Introduction: Set @Holiday = Valentines_Day

This Instructable can be modified for any major holiday, however my students wanted to focus on something they could do for Valentine's Day. In this design, students' hands are the conductive material that complete the circuit when they "high-five" the two halves of the heart. When the circuit is complete, the "space" input triggers a background change, a sprite costume change, and a 'play until finished' message of well wishes from each classroom. This program uses a variable to keep track of the classroom in charge of the message. There are heart left and right navigation 'buttons' that navigate between classes.

Supplies

  • 1 Makey Makey circuit board
  • 5 alligator clips
  • Conductive material (tin foil)
  • Red 65lb paper (or construction paper)
  • Electronic device that can run Scratch and has a usb port
  • Tape (Scotch/transparent, Masking or Painter's tape)
  • https://scratch.mit.edu
  • Scissors

Step 1: Creating the Heart and Navigation Arrows

Heart Halves

Use heavy (65lb), red construction or card-stock paper to cut out a heart.

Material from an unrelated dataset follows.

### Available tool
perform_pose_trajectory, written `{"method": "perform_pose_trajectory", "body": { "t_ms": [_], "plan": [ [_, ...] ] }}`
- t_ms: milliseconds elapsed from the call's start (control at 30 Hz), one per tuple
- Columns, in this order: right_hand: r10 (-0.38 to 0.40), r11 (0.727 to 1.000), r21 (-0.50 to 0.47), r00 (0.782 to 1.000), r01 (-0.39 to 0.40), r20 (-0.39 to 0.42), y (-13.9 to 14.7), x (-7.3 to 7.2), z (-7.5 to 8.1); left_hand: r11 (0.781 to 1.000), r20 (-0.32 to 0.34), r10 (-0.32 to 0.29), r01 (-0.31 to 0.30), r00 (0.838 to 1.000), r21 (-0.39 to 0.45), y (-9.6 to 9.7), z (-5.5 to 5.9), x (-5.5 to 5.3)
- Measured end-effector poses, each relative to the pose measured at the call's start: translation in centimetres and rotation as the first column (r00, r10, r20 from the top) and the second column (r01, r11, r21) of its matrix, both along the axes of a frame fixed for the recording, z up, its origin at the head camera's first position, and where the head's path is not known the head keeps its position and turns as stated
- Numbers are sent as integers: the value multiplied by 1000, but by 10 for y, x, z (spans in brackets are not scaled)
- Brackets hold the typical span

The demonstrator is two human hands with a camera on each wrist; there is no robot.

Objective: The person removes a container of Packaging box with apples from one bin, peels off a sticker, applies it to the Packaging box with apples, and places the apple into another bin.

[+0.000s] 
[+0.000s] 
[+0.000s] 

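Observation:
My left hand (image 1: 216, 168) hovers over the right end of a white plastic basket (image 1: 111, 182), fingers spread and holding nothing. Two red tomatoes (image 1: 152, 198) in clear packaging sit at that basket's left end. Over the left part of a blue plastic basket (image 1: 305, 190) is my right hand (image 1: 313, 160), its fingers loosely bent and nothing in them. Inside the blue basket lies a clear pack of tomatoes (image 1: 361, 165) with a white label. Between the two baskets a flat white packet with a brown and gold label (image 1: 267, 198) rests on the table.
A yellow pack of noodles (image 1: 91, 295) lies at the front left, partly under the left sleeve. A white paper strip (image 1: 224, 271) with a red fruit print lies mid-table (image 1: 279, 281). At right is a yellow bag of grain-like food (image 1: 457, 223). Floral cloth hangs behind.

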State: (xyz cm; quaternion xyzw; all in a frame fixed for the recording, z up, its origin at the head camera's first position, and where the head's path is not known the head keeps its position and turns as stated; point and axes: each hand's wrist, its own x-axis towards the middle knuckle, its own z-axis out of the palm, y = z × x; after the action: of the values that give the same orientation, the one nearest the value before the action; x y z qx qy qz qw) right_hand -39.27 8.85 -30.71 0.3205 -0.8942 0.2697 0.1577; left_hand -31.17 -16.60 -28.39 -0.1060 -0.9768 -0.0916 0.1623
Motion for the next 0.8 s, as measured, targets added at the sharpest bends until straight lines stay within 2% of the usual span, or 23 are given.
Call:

Then cut the heart in half. Cut tin foil (heavy) in a shape large enough to wrap each half of the heart. One half will be the ground, and the other will connect to the space-bar input. Press flat and use tape (Scotch or masking) to secure edges.

Navigation Hearts

Trace small hearts in the middle the halves. Use scissors or a blade to cut the small heart shapes out of the tin foil. Cut a rectangular strip of red construction or card-stock paper and trim the edges into points. Fold up edges. Tape the small tin foil hearts to the front of the strip - be sure the flaps will touch the center of the heart when folded over. Use one long piece of tin foil to cover the back of the strip and to wrap around the flaps - this will become the ground. Important note: Be sure to cut out a rectangle around the area where the left and right arrow alligator clips will touch the hearts - you do not want those clips to be in contact with the ground.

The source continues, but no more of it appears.